Faço papel de cupido, pombo-correio e aceito qualquer outro nome que me derem. Vim para quebrar barreiras, unir o que antes não se podia. Sou uma ponte que une o pensamento, a vontade e a realização.
Prazer, meu nome é celular. Um rádio para proporcionar algo que hoje se tornou indispensável: A comunicação. Com certeza, fomos apresentados antes e eu já te adianto. Foi um prazer enorme... Ops! Um momento...

- Alô Ma, é o Gui, tudo bem? Que saudades...

Onde eu estava...?
Ah sim! Posso te adiantar que foi mesmo um prazer enorme te conhecer...
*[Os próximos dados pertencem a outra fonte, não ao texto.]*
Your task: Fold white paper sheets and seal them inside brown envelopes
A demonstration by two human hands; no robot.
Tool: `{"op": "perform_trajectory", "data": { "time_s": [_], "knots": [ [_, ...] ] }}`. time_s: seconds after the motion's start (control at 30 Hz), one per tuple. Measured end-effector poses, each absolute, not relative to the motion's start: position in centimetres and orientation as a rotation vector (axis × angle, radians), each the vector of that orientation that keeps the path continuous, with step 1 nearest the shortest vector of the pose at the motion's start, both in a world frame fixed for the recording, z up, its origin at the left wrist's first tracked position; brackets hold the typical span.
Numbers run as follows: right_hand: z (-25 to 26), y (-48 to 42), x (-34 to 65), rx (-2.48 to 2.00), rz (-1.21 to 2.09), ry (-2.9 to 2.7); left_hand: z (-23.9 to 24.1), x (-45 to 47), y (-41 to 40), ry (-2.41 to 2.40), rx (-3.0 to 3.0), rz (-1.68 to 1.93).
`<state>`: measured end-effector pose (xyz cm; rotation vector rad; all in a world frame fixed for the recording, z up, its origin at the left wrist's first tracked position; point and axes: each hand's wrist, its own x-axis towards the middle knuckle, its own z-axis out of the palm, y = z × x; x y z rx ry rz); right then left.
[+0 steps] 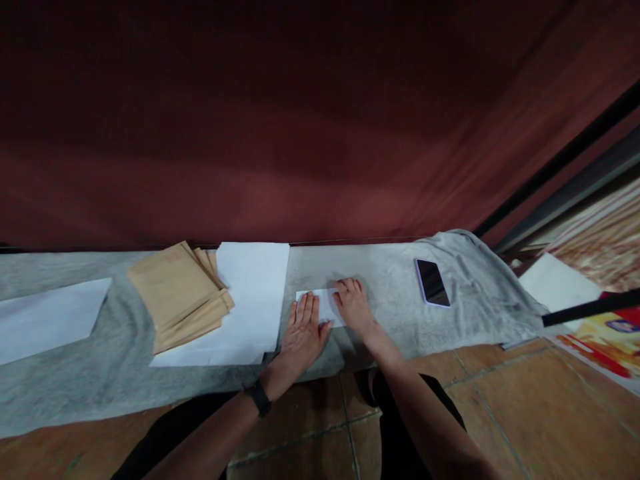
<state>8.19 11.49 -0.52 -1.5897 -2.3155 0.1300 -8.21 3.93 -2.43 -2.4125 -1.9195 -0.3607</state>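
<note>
A small folded piece of white paper (327, 308) lies flat on the grey cloth. My left hand (304, 331) rests on its left part with the fingers stretched out and the palm down. On the right end of the paper lies my right hand (353, 305), its fingers slightly bent and spread over the edge. To the left of my hands are large white sheets (255, 300). A stack of brown envelopes (177, 287) partly covers those sheets.
A phone (433, 283) lies on the grey cloth (390, 267) to the right. Another white sheet (50, 320) is at the far left. Behind the cloth rises a dark red curtain (300, 147). Tiled floor (525, 400) runs along the front, with a colourful printed sheet (610, 340) at the right.
</note>
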Motion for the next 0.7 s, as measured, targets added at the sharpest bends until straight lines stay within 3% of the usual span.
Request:
{"op": "perform_trajectory", "data": {
  "time_s": [0.2, 0.7],
  "knots": [
    [0.3, 13.6, 8.7, -1.759, 0.297, -2.341, -2.5, -8.6, 3.8, -1.826, -2.456, -0.418],
    [1.7, 14.2, 7.8, -1.785, 0.342, -2.375, -3.5, -8.2, 4.7, -1.837, -2.440, -0.452]
  ]
}}
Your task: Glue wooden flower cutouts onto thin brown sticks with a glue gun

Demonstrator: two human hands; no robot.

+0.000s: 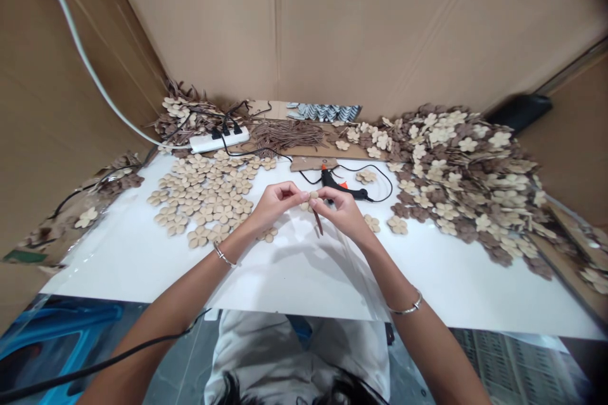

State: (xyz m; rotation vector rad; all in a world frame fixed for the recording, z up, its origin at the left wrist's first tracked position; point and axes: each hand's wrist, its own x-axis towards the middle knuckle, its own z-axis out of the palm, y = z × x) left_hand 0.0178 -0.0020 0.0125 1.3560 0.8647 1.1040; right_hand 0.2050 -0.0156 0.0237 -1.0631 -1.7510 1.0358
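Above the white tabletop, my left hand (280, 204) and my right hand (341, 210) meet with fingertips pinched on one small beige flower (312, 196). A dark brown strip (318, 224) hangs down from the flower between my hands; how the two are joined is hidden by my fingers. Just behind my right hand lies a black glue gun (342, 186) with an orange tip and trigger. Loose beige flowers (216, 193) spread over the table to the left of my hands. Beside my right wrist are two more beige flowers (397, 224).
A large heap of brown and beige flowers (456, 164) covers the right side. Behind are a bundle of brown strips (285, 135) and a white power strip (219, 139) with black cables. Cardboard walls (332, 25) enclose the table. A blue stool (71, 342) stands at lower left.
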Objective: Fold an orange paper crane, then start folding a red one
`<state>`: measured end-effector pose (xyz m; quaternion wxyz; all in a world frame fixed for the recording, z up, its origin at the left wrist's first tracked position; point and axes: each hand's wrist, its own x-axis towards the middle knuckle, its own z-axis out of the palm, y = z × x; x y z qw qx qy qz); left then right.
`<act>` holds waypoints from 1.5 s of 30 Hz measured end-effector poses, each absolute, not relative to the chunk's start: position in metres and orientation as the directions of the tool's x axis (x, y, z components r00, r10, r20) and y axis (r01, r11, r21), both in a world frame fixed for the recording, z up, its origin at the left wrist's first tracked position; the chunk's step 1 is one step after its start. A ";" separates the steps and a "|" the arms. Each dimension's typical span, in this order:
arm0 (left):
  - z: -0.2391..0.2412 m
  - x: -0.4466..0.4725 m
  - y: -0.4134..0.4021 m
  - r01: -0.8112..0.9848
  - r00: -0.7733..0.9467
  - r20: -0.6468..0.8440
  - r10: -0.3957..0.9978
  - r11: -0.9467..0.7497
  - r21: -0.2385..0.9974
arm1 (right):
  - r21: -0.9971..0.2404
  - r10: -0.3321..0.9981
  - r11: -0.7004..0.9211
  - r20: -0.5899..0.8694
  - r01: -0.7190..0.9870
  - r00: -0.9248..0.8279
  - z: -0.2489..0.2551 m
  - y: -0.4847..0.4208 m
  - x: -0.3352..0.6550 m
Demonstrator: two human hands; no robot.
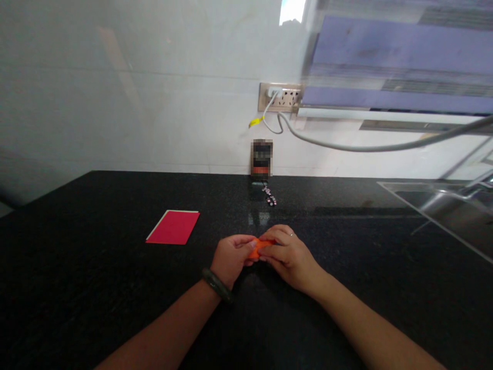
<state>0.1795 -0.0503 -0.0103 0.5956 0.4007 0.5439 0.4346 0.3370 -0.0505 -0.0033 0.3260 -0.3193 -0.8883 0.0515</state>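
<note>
Between my two hands is a small piece of folded orange paper (254,251), mostly covered by fingers. My left hand (234,255), with a dark bangle (217,285) at the wrist, pinches its left side, thumb on top. From the right, my right hand (287,253) grips the other side with thumb and fingers; a ring shows on one finger. Both hands are just above or on the dark countertop (254,329). Left of them lies a stack of red paper squares (174,227) with a pale edge showing.
A phone-like device (261,158), pixelated, leans on the wall with a beaded strap (270,197) before it. Above is a socket panel (288,97) with a white plug and cable (346,149). At the right edge is a metal sink (427,198).
</note>
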 end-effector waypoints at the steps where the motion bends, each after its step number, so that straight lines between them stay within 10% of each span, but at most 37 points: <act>1: -0.010 0.180 -0.050 -0.081 0.031 -0.300 0.954 0.301 0.950 | -0.294 0.601 0.790 0.542 0.538 -0.587 -0.003 -0.051 0.337; 23: -0.006 0.181 -0.051 -0.128 -0.006 -0.316 0.949 0.312 0.941 | -0.197 0.631 0.764 0.432 0.615 -0.645 -0.005 -0.052 0.327; 45: -0.010 0.178 -0.052 -0.224 0.122 -0.313 0.942 0.334 0.916 | -0.622 0.821 0.570 0.444 0.536 -0.359 -0.012 -0.053 0.329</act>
quinta-feira, 17 de setembro de 2009

Ponta do Seixas


Será que é isso mesmo que devemos esperar? E se um dia ele não vier? Sim, mas ele sempre vem. Diariamente, como se fosse dar uma volta. Uma volta completa, aliás. Afinal, é ele que nos observa. É ele que nos toca. E se ele não sabe porque viemos parar aqui, sabe ao menos pra onde vamos, porque sua tarefa diária que nos mantém. Um favor desses deixaria qualquer um louco em contentamento. Faça um elogio à alguém e quando ver aquele sorriso incontido escapando pelos lados entenderá qual o sentimento de um feitor de favores quando agradecido. Ao se levantar da rede sentiu uma leve brisa. Pensou por um momento em voltar mas já era tarde pra desitir. Se espreguiçou e pulou o pequeno muro que mais parecia uma divisa simbólica. Andou pela Rua das Jangadas pensando se não deveria pegar a dos Coqueiros e quando deu de encontro com a areia voltou a se perguntar. "E se um dia ele não vier?" Se perguntou mais pelo hábito de se perguntar qualquer coisa do que pelo medo de que isso um dia realmente aconteça. Talvez Ele goste da surpresa de ser recebido assim com o primeiro bom dia das Américas. - Bom dia Sol! O velho disse com um sorriso disfarçado que quase escapava pelos lados. Afinal, no final daquela ponta, já não custava nada uma ponta sua de gentileza.
Ponta do Seixas = ponto mais oriental da América

sábado, 15 de agosto de 2009

Boa noite, Samara!

Entre toques de tamborim ela sorria. Algumas vezes das besteiras que ouvia, outras pelo simples fato de estar feliz. A cor de mel de seus olhos fazia com que todos os olhos ao redor passassem desapercebidos e quando abria um sorriso trazia a perfeita combinação da beleza feminina. Alguma coisa em Samara era diferente de todas as outras e linhas e linhas não atingiriam a plena explicação da realidade. Às vezes ela até ensaiva um samba que pouco durava. Talvez fosse sua timidez inexplicável. Mas seja lá quem estivesse no palco a estrela da noite era uma só...
- Eu só bebo destilados - sorrisos.
Difícil entrar no mundo de Samara. Seu sorriso deixa a impressão de que é preciso sempre usar da simpatia... No final do samba, já em outro cenário, um abraço de boa noite...
O som do carro tinha o som do tamborim, mas nem de longe trazia o belo sorriso de Samara.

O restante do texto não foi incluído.